→ Problem requirements
Would you transcribe the line that holds "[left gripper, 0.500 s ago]", plus every line beneath it through the end of the data, exactly and with nothing added?

[Data extract Boundary: Start]

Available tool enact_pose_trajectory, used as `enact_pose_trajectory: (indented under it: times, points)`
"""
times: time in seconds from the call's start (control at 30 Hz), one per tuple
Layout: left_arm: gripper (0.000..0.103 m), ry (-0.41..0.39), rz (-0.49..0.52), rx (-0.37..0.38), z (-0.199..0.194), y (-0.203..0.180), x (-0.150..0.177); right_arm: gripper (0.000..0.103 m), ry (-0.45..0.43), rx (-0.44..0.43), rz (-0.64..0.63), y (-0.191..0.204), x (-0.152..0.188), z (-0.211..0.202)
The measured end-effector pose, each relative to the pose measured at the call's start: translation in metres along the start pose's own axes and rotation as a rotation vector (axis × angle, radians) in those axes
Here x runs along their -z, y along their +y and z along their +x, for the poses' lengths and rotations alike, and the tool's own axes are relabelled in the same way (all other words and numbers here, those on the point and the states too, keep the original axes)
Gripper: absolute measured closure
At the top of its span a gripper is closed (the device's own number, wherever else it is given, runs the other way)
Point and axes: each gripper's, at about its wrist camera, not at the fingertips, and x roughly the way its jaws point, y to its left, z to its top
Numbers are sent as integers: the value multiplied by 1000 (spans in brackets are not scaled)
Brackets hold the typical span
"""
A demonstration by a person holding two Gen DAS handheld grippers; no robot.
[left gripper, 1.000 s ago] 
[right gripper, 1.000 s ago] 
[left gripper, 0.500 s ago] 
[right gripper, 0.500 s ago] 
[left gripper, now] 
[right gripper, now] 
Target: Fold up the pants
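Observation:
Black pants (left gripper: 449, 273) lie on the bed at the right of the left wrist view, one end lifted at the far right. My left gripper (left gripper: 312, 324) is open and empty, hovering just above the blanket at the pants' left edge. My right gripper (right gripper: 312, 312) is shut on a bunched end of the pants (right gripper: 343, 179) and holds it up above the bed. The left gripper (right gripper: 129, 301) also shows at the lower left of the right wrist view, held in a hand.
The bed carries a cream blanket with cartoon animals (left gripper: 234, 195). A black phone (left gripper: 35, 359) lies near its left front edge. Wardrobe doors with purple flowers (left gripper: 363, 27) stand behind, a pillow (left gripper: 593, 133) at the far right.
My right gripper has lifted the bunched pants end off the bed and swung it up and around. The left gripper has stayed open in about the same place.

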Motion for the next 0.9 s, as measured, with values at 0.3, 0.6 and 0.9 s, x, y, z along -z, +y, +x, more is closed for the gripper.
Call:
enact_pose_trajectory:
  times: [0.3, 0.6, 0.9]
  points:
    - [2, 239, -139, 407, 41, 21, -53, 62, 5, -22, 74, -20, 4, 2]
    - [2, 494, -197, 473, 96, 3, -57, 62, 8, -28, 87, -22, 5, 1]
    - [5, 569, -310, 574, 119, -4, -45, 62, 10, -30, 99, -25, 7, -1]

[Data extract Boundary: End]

→ Output for this exercise
[left gripper, 0.500 s ago] 
[right gripper, 0.500 s ago] 
[left gripper, now] 
[right gripper, now] 
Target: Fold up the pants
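Observation:
Black pants (left gripper: 449, 273) lie on the bed at the right of the left wrist view, one end lifted at the far right. My left gripper (left gripper: 312, 324) is open and empty, hovering just above the blanket at the pants' left edge. My right gripper (right gripper: 312, 312) is shut on a bunched end of the pants (right gripper: 343, 179) and holds it up above the bed. The left gripper (right gripper: 129, 301) also shows at the lower left of the right wrist view, held in a hand.
The bed carries a cream blanket with cartoon animals (left gripper: 234, 195). A black phone (left gripper: 35, 359) lies near its left front edge. Wardrobe doors with purple flowers (left gripper: 363, 27) stand behind, a pillow (left gripper: 593, 133) at the far right.
My right gripper has lifted the bunched pants end off the bed and swung it up and around. The left gripper has stayed open in about the same place.
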
Motion for the next 0.9 s, as measured, with values at 0.3, 0.6 and 0.9 s, x, y, z along -z, +y, +x, more is closed for the gripper.
Call:
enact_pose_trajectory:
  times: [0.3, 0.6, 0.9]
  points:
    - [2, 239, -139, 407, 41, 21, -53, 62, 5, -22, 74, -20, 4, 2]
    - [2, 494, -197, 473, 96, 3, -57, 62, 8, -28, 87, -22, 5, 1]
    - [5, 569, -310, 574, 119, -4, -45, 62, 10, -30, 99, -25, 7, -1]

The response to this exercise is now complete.